IHK-Direktor Kurt Weigelt ist indes nicht traurig, dass sich die Fassade bald wieder in ihrer klassizistischen Schlichtheit präsentiert. Es sei von Anfang an geplant gewesen, die Textilmuster nach dem Jubiläumsjahr wieder zu entfernen. «Die Bemalung war ein Festkleid. Und das Festkleid zieht man aus, wenn das Fest vorbei ist», sagt Weigelt. Bei der Malerei handle es sich um ein modisches Projekt, das auch nach Ansicht des Künstlers Martin Leuthold zeitlich befristet werden sollte. Hätte man eine permanente Fassadenbemalung anbringen wollen, wäre es nötig gewesen, mehr Rücksicht auf die architektonischen Eigenheiten des Gebäudes zu nehmen.
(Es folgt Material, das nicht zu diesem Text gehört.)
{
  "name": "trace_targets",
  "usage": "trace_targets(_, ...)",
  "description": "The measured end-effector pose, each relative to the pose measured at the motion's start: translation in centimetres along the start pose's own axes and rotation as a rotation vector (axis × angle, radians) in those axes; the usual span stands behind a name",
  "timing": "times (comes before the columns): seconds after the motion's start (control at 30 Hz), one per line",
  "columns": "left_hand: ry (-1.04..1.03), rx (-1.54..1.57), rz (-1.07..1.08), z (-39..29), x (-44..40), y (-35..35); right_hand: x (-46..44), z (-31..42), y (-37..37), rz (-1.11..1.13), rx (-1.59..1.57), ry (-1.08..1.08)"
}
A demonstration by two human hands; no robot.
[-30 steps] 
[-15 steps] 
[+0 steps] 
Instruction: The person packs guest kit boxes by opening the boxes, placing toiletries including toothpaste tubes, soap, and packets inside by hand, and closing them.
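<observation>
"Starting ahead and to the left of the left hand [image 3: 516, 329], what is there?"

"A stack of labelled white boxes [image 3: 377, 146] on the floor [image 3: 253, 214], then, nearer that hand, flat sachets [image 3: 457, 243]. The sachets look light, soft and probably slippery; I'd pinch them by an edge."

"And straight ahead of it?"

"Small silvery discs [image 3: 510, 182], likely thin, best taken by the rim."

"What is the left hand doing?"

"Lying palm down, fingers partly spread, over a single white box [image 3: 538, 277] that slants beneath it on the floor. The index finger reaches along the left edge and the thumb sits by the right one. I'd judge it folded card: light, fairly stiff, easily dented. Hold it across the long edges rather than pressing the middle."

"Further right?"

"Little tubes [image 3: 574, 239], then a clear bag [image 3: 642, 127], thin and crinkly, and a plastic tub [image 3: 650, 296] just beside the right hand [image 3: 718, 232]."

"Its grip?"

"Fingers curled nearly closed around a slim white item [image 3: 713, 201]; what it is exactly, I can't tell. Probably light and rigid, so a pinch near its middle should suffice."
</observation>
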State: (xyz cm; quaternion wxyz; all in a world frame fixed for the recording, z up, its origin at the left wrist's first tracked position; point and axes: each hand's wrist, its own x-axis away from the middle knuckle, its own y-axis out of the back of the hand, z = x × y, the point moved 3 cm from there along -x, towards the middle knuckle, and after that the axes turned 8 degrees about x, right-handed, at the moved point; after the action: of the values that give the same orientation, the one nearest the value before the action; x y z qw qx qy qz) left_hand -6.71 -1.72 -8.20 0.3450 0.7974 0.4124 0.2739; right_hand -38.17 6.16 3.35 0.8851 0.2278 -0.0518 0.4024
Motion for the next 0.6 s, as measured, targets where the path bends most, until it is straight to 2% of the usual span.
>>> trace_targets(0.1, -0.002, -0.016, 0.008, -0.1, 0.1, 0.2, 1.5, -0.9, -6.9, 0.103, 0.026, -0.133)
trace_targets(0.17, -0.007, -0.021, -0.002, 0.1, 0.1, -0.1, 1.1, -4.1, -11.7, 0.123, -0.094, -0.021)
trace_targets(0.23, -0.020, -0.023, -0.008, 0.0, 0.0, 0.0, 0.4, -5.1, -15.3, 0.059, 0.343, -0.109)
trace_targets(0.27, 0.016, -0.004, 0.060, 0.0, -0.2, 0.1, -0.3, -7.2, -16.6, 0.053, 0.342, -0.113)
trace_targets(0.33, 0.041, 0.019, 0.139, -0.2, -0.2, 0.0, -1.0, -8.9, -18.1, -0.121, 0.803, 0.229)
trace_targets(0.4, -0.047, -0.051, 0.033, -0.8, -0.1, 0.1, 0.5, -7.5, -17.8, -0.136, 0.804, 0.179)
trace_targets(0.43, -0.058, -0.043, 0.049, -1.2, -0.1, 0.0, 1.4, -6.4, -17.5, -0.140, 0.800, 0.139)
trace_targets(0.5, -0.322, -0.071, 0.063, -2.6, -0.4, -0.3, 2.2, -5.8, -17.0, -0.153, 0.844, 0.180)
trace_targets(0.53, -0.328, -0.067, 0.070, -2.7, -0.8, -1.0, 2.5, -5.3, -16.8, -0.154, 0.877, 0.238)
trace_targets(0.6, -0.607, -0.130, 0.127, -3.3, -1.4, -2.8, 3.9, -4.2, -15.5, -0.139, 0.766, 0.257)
Fassade wird im April saniert

Dass die Jubiläumsmalerei im April weicht, hat aber auch praktische Gründe. «Wir mussten die Fensterläden abmontieren, damit die Bemalung zur Geltung kommt», erklärt Weigelt. Deshalb sei es im Sommer im Gebäudeinnern sehr warm geworden. «Das geht ein Jahr lang gut, aber nicht auf unbestimmte Zeit», sagt der IHK-Direktor. Schliesslich sei es so, dass die IHK ohnehin eine Aussensanierung ihres Geschäftssitzes im Frühling geplant habe. Bereits 2015 wurde das Innere des Gebäudes umfassend renoviert. Nun stehen weitere Arbeiten am Holzwerk und am Sandstein­sockel an. Im Zuge derer wird dann auch die Fassade wieder übermalt.